Gracias por no desistir.
Hoy lo sé…
Aprendí que algunas veces todo lo que necesitamos es una mano a la cual aferrarnos y un corazón que nos entienda
(William Shakespeare).
CAPÍTULO UNO
Mi amigo Tuna
–Hijo, ¿podrías traerme la cajita con libros que está en el portaequipaje de la moto?
–Sí, papi…
A veces, cuando mi padre llegaba del trabajo, después de darme ese abrazo cariñoso, me pedía que buscara algo de la moto, mientras abrazaba a mi madre.
Yo no tenía más que cuatro o cinco años, pero lo recuerdo como si fuera hoy. Al acercarme a la moto divisé la cajita y fui directamente hacia ella. Quería llevársela rápidamente, para poder jugar con él un poco antes de que saliera nuevamente. Mi padre era profesor. Daba clases por la mañana, la tarde y la noche.
Cuando estuve cerca de la moto, mi pequeño corazón dio un vuelco. Había un ruido extraño que venía del interior de la caja de libros
. En aquel instante lo sospeché: solo podía ser un perrito. ¡Y así fue! Era un cachorro de poodle. ¡Qué cosita más linda! Suave, negrito, con el pecho, el hocico y las patitas blancas.
Mientras me emocionaba y admiraba el regalo, ni me di cuenta de que mi padre y mi madre estaban allí, cerquita, abrazados, disfrutando de aquel momento en el que me deshacía de felicidad.
–¿No le vas a poner un nombre? –preguntó mamá.
–Necesita un nombre –afirmó mi padre.
–¡Aceituna! Se va a llamar Aceituna. Aceituna… Aceituna… Ven, ven…
La sonrisa de mis padres no cabía en sus rostros. Les gustaba verme feliz. No perdían oportunidad para demostrarme cuánto me amaban. Pero yo en aquel momento solo tenía ojos para Aceituna, mi nuevo amiguito.
–¡Aceituna! Aceituna… Aceituna… Ven, ven…

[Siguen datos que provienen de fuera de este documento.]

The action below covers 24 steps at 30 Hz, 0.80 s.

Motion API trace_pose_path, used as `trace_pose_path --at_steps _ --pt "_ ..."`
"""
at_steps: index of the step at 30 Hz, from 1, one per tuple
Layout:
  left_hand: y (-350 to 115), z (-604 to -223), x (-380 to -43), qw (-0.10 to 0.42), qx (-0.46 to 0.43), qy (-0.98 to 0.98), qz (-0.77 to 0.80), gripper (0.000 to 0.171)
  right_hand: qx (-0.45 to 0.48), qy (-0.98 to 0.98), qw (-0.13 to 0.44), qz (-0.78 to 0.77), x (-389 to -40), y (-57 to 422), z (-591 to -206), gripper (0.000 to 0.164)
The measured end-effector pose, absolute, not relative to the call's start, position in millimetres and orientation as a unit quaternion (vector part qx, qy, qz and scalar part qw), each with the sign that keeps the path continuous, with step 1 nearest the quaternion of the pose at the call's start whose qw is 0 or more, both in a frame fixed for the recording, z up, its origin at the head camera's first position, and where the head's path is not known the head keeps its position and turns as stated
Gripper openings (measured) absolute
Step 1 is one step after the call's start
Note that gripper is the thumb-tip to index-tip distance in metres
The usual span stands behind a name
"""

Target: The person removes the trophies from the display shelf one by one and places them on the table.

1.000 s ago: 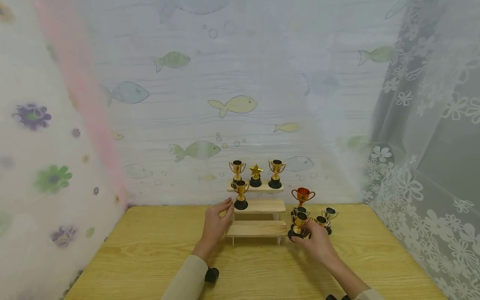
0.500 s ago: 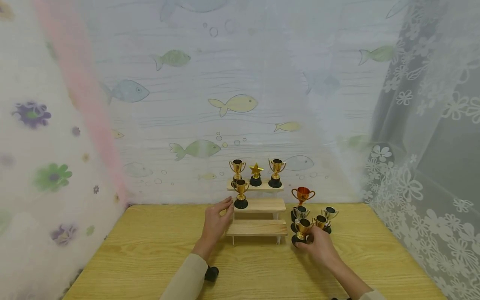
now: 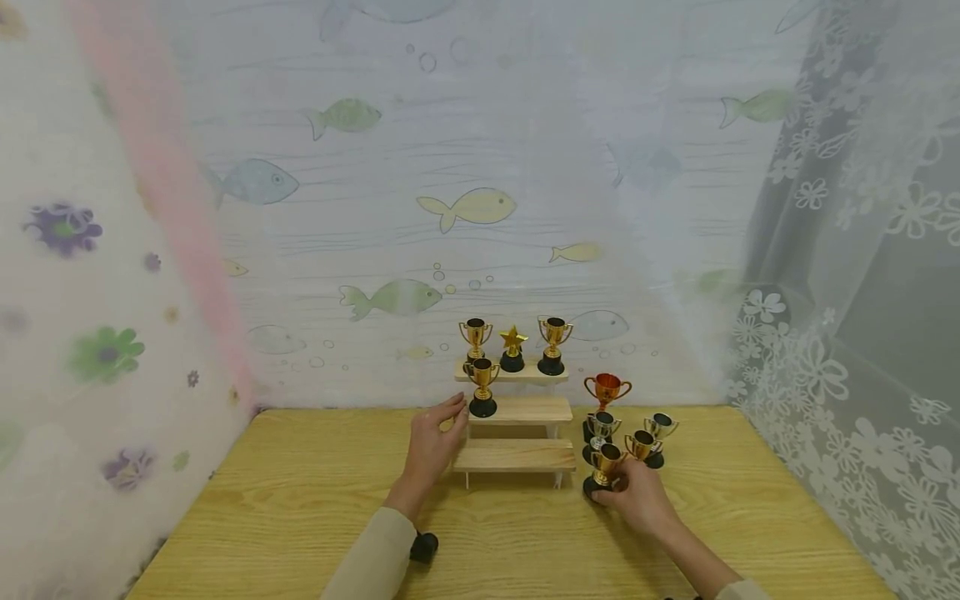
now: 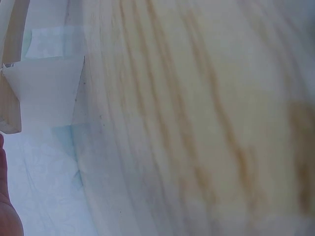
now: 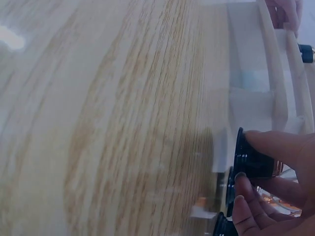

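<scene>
In the head view my right hand (image 3: 637,498) pinches a small gold trophy cup (image 3: 604,467) just right of the wooden step stand (image 3: 517,455). Up close in the right wrist view, thumb and fingers grip its black base (image 5: 256,160), close over the tabletop. My left hand (image 3: 433,442) touches the left end of the stand's middle step, fingers extended. Beside those fingertips, another gold trophy cup (image 3: 483,388) stands on that step. The top step bears two gold cups (image 3: 476,335) and a gold star trophy (image 3: 513,342) between them.
Behind the held cup stand an orange-red trophy cup (image 3: 606,392), a silver cup (image 3: 602,429), a second silver cup (image 3: 660,429) and a gold cup (image 3: 642,447), grouped on the wood-grain table (image 3: 315,483). Fish-patterned sheeting (image 3: 465,125) hangs behind the table.
My right hand has brought the gold trophy cup down toward the near side and slightly right, uncovering more of the silver cup behind. The left hand stays at the step's end.
</scene>
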<state>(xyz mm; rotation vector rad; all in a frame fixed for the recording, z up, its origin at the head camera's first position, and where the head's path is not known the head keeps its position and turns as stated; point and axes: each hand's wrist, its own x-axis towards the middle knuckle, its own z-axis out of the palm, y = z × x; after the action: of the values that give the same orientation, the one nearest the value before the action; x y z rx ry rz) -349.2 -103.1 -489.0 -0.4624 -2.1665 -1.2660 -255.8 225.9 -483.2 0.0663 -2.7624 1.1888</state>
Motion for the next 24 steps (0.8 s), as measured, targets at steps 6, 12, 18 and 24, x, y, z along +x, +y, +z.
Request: trace_pose_path --at_steps 6,12,18,24 --pt "-102.9 -488.8 -349.1 0.287 -0.172 -0.813 -0.476 0.025 0.020 -0.916 0.064 0.395 -258.9 228.5 -487.8 0.035" --pt "-102.8 -489.4 -349.1 0.284 -0.171 -0.815 -0.476 0.025 0.027 -0.913 0.060 0.402 -260.7 229.8 -491.2 0.037" --pt "-102.6 -489.2 -348.4 0.282 -0.169 -0.816 -0.476 0.026 0.035 -0.904 0.052 0.423 -260.3 229.9 -491.0 0.042" --pt "-102.5 -488.5 -348.0 0.279 -0.168 -0.817 -0.476 0.026 0.036 -0.902 0.050 0.427 -259.9 229.3 -490.5 0.040"
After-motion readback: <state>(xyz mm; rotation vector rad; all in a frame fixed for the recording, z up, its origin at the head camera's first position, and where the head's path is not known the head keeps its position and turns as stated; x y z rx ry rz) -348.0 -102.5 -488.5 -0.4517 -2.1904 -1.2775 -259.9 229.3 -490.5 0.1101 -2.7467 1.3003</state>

Me encantaba aquella pelotita peluda negra. Con el tiempo su color se fue aclarando y lo que era negro se hizo gris; el gris más hermoso que haya visto alguna vez. Cuidé de aquel perrito como si fuera mi hijo. Le di tanto cariño que hasta se puso mañoso.
Nunca vi un animalito tan inteligente como ese. ¿Sabes que hasta la puerta de casa aprendió a abrir? Saltaba para alcanzar el picaporte. No entiendo cómo sabía hacerlo, pero siempre abría la puerta y el portón. Era necesario cerrar con llave para que no se escapara. Por cierto, ¡cómo le gustaba escaparse! Menos mal que todos los vecinos eran gente buena. Cuando alguien tocaba el timbre, casi siempre era alguno de mis amigos con Aceituna en brazos:
–Lo encontré en la esquina –decían.
Lo tomaba en mis brazos, sonreía, agradecía a mi amigo, salía corriendo y le daba un sermón
al perrito. Mi corazón se afligía cada vez que eso pasaba. ¿Y si él no volvía? ¿Y si lo habían atropellado? Rápidamente pensaba en otra cosa porque no me gustaba pensar en cosas tristes. Me angustiaba pensar en perder a mi amiguito.
La verdad es que tenía muchos amigos. Mi casa estaba siempre llena de compañeros. Mis padres preferían que ellos jugaran en nuestro patio o en el lugar en forma de L
que había a la vuelta de casa. Había mucho espacio para jugar. Pero con Aceituna era diferente. Él era… ¡era de la casa!
Hablando de casa, un día mis padres decidieron que tendríamos que mudarnos. Me desesperé:
–¿Y mis amigos? ¿Y el árbol de mangos? ¿Y nuestros vecinos?
Pronto descubrí que la casa a la cual nos mudaríamos no quedaba tan lejos. Mis amigos prometieron que nos visitarían siempre. Mis padres dijeron que cada tanto volveríamos a reencontramos con los chicos del grupo.
Cuando conocí la casa nueva, me entusiasmé con la idea de mudarnos lo más rápido posible. ¡Era un lugar lindo! Había mucho espacio para que Aceituna pudiera correr y saltar. Mi padre tenía la intención de comprar esa casa nueva. Entonces nos mudamos.